As the iron heats up, Big Blue is trying to keep it cool. IBM has introduced "Cool Blue," a datacenter cooling technology that it claims will reduce heat output in computer systems by up to 55 percent while driving energy costs down by as much as 15 percent.

Officially called the IBM eServer Rear Door Heat eXchanger, Cool Blue is filled with sealed tubes that circulate chilled water, removing what IBM claims is up to 50,000 BTU of heat from a full server rack on any brand server. There are no moving or electrical parts and units are mounted with standard fittings and couplings.

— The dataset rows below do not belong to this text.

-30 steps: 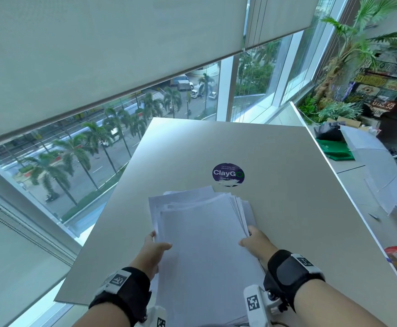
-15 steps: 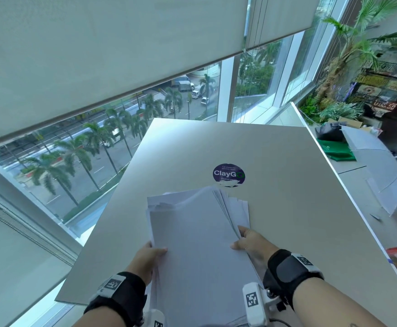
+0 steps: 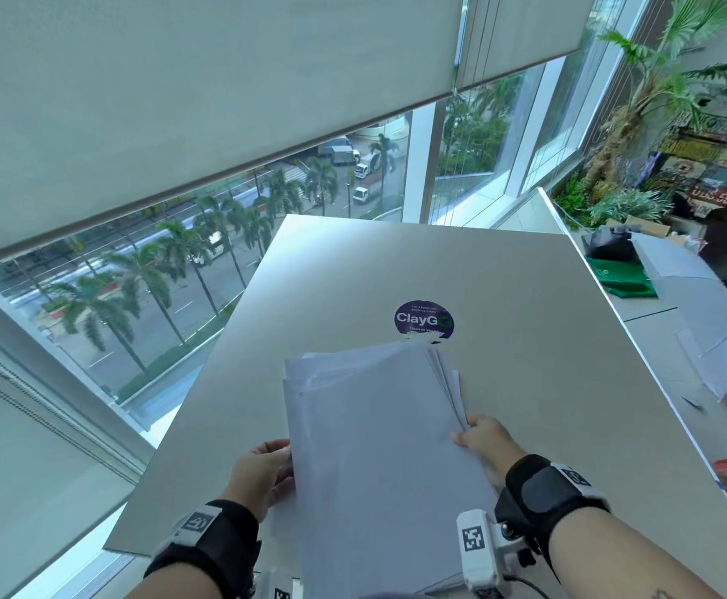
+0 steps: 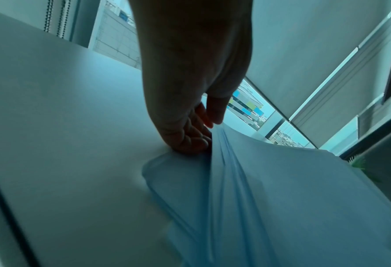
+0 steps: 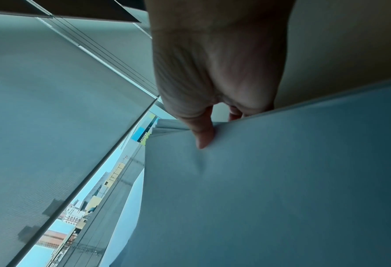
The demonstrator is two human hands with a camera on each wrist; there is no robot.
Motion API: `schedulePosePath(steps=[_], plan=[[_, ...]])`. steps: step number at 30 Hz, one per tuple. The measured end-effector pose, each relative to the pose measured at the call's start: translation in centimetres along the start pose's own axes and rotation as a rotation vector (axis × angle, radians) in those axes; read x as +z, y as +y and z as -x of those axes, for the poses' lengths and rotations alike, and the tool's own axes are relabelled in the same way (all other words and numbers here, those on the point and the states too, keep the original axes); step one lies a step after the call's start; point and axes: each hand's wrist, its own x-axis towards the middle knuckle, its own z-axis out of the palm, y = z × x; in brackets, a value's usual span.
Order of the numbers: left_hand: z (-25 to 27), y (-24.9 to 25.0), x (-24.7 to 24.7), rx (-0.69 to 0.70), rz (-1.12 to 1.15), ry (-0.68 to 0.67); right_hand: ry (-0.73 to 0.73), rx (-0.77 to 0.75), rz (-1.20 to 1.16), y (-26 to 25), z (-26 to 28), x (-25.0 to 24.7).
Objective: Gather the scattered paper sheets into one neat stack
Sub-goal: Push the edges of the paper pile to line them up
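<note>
Paper sheets [image 3: 379, 447] raised off the table [image 3: 547, 339], left hand [image 3: 262, 473] and right hand [image 3: 485, 438] each pinching a side edge; loosening both pinches and tapping the lower edge down should level the fanned corners

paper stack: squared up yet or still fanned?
Still fanned. The paper stack shows offset sheet edges at its far end and right side; the left hand and right hand grip its sides.

A round purple sticker [image 3: 424, 320] lies on the grey table [image 3: 547, 382].
</note>
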Motion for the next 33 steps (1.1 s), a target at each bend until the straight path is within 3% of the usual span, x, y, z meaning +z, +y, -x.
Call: schedulePosePath(steps=[6, 12, 17, 24, 28, 33], plan=[[0.4, 0.5, 0.5, -0.017, -0.06, -0.025, -0.023, 0.093, 0.019, -1.1, -0.7, -0.8], [0.8, 0.7, 1.1, -0.011, -0.177, -0.08, 0.021, 0.097, 0.264, -1.9, -0.4, -0.4], [-0.3, 0.3, 1.0, -0.014, -0.208, -0.052, -0.011, 0.109, 0.228, -1.2, -0.9, -0.1], [-0.2, 0.3, 1.1, -0.015, -0.206, -0.046, -0.011, 0.049, -0.012, -0.3, 0.1, -0.4], [0.3, 0.4, 1.3, -0.009, -0.162, -0.042, 0.048, -0.018, -0.017, -0.6, 0.7, -0.2], [1.1, 0.5, 1.6, -0.002, -0.167, -0.036, -0.006, -0.147, -0.071, -1.0, 1.8, 0.1]])
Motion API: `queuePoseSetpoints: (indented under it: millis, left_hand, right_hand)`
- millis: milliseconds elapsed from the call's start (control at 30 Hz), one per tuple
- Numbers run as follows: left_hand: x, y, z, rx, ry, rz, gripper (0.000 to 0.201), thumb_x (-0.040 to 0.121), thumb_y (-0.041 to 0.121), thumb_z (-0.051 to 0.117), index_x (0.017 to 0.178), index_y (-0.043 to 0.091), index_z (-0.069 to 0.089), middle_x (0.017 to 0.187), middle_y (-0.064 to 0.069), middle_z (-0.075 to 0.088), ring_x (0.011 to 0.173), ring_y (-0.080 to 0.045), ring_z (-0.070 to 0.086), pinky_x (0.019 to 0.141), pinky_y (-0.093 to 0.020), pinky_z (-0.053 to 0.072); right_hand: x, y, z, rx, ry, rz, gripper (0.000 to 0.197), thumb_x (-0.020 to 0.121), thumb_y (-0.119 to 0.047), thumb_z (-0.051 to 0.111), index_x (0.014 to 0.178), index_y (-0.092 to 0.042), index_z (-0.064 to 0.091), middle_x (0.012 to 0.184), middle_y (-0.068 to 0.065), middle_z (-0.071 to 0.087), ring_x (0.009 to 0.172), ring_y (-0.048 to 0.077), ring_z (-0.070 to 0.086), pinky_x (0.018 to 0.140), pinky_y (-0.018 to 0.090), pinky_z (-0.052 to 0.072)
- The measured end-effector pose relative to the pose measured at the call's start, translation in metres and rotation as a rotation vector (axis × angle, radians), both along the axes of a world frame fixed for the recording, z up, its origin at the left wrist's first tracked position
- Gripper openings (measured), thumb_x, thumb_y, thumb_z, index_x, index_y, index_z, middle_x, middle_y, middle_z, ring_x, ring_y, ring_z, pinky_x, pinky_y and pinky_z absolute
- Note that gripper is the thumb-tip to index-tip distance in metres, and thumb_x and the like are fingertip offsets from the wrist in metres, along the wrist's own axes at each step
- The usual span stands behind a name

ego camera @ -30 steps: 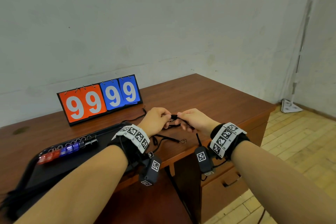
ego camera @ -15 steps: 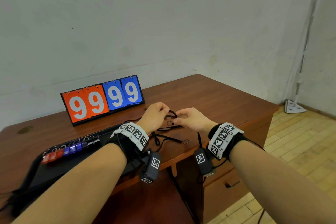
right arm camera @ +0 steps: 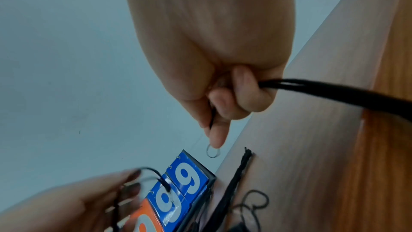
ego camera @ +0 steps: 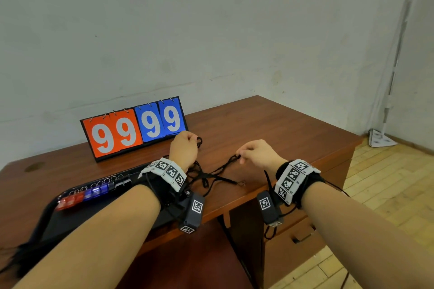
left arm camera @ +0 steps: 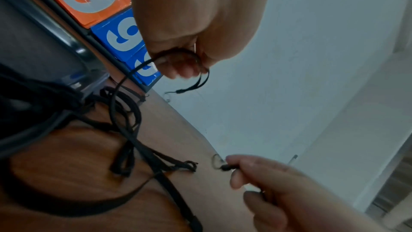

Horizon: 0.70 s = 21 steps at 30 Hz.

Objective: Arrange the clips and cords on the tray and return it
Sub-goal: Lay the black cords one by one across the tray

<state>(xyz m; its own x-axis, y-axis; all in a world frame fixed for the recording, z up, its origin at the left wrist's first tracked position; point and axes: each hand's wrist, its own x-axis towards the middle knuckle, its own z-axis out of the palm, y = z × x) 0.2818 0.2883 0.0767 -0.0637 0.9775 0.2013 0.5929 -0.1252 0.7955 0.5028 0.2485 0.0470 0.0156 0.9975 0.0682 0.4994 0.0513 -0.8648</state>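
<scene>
Left hand [ego camera: 184,149]: raised above the desk [ego camera: 270,129], just in front of the scoreboard; fingers curled round a black cord [left arm camera: 125,84] that loops out of the fist, its short end hanging free past the fingertips.

Right hand [ego camera: 256,153]: raised above the desk, well apart from the left hand; thumb and forefinger pinch a black cord end, a small metal ring [right arm camera: 212,152] dangling below the fingertips. Further black strands pass through the curled fingers [right arm camera: 245,84] and trail off to the right in the right wrist view.

Cords [ego camera: 211,175]: a tangle of black strands lying on the desk between the two wrists, rising to both hands; one loose end with a ring lies near the desk's near edge.

Tray [ego camera: 61,225]: black, on the left part of the desk, near edge.

Clips [ego camera: 91,193]: red, blue and black, in one row along the tray's far rim, metal loops pointing away.

Scoreboard [ego camera: 133,128]: orange and blue cards, all reading 9, upright at the far side.
</scene>
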Motion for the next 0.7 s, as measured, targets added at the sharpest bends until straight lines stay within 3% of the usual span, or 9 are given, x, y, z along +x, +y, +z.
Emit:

This approach, says IBM, frees up valuable floor space that would otherwise be occupied by air conditioning units rather than servers and eases the workload of existing climate control systems. The Heat eXchanger is manufactured to be transported around the floor to provide cooling where it is most necessary.

"IBM has been addressing the cooling needs of customer datacenters for years and the new 'Cool Blue' technology is a giant leap forward in overcoming previously insurmountable air conditioning limitations," said Rod Adkins, vice president of development, IBM Systems and Technology Group.

"As customers try to incorporate more processing power into the same datacenter footprint, this breakthrough technology will help them win the war on heat."

Another frontline IBM server cooling technology is Calibrated Vectored Cooling, which provides systems engineers with a way to control the airflow inside of IBM's servers.

An updated eServer Cluster 1350 system will be outfitted with Cool Blue, but units are also available for purchase separate from the server. The cost added to the Cluster 1350 is dependent on the configuration.

The IBM eServer Heat eXchanger has an estimated retail price of $4,299 USD.